Exercise instructions – Would you please copy each line of the data in which the string "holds" occurs?

Excerpts from a dataset –
================================
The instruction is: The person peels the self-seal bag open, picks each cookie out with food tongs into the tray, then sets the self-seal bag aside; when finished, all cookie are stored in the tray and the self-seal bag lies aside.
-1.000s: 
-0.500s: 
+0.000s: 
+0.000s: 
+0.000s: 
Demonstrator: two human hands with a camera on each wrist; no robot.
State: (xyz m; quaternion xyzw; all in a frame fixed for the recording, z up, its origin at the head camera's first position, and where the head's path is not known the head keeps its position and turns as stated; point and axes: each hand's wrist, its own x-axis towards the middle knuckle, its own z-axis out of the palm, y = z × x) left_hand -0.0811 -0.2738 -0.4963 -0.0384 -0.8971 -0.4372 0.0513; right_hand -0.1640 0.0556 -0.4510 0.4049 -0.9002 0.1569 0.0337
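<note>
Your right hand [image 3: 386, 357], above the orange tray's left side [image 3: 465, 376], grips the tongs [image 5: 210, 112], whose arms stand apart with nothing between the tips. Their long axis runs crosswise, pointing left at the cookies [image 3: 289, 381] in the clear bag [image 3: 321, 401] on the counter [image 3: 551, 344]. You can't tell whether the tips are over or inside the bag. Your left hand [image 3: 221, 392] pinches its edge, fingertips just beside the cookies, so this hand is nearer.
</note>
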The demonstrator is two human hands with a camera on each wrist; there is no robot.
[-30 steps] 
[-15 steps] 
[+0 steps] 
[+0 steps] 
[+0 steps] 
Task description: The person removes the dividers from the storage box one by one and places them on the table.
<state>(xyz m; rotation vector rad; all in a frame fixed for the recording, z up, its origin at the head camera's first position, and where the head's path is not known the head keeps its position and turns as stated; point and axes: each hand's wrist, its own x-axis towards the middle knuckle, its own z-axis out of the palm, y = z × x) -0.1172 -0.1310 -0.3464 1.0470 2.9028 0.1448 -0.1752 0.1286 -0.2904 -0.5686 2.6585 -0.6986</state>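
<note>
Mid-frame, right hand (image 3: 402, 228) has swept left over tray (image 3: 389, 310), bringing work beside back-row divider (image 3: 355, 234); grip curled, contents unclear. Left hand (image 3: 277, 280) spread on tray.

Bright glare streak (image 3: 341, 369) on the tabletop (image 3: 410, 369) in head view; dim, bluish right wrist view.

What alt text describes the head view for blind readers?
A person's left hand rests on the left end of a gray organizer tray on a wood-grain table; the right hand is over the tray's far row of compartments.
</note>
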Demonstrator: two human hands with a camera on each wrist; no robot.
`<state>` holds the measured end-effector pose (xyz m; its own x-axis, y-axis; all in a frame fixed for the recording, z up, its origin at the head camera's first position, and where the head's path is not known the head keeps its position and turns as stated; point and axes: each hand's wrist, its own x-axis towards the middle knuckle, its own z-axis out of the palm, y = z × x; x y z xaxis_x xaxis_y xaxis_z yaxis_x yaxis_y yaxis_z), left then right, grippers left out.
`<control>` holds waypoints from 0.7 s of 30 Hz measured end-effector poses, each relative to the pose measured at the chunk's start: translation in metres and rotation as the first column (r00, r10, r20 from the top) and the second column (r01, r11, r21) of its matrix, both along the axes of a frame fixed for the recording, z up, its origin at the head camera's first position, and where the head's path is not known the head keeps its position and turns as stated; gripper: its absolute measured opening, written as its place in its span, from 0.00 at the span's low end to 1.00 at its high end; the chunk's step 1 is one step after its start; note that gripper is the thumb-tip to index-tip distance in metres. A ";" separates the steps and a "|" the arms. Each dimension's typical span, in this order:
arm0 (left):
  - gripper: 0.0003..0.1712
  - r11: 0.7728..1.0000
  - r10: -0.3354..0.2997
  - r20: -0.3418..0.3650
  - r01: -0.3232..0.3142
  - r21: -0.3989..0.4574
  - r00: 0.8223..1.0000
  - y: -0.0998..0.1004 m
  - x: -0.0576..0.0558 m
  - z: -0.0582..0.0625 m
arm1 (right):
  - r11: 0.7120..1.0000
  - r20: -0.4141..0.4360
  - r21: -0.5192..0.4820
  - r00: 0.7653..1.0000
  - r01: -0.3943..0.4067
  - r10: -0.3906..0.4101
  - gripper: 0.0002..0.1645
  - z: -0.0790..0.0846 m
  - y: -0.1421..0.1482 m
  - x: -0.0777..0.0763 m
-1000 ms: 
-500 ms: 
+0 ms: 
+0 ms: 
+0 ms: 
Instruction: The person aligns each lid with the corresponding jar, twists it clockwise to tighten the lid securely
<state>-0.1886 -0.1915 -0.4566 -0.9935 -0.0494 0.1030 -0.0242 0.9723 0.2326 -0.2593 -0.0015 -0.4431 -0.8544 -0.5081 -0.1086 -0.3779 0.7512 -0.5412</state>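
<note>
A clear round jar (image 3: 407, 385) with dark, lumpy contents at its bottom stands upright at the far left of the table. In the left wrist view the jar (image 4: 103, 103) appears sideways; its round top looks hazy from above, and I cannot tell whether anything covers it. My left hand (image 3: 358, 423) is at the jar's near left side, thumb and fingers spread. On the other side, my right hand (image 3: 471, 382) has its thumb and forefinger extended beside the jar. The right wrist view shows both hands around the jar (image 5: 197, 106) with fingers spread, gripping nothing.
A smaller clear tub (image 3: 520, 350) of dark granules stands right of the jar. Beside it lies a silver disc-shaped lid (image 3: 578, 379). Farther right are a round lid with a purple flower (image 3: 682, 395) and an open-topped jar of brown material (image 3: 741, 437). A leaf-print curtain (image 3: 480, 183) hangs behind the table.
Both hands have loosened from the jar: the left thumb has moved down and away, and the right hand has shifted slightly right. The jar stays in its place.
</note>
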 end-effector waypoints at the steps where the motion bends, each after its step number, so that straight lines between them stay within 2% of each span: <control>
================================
Reply –
`<state>` holds the measured end-effector pose (xyz m; its own x-axis, y-axis; all in a frame fixed for the recording, z up, its origin at the head camera's first position, and where the head's path is not known the head keeps its position and turns as stated; point and axes: each hand's wrist, its own x-axis towards the middle knuckle, its own z-axis out of the palm, y = z × x; x y z xaxis_x xaxis_y xaxis_z yaxis_x yaxis_y yaxis_z), left then right, grippers left out.
`<control>` holds waypoints from 0.7 s of 30 Hz measured end-effector poses, each relative to the pose measured at the chunk's start: translation in metres and rotation as the first column (r00, r10, r20 from the top) and the second column (r01, r11, r21) of its matrix, both along the axes of a frame fixed for the recording, z up, its origin at the head camera's first position, and where the head's path is not known the head keeps its position and turns as stated; gripper: its absolute measured opening, written as its place in its span, from 0.00 at the span's low end to 1.00 at its high end; the chunk's step 1 is one step after its start; note that gripper is the thumb-tip to index-tip distance in metres. A ";" separates the steps and a "|" the arms. Each dimension's typical span, in this order:

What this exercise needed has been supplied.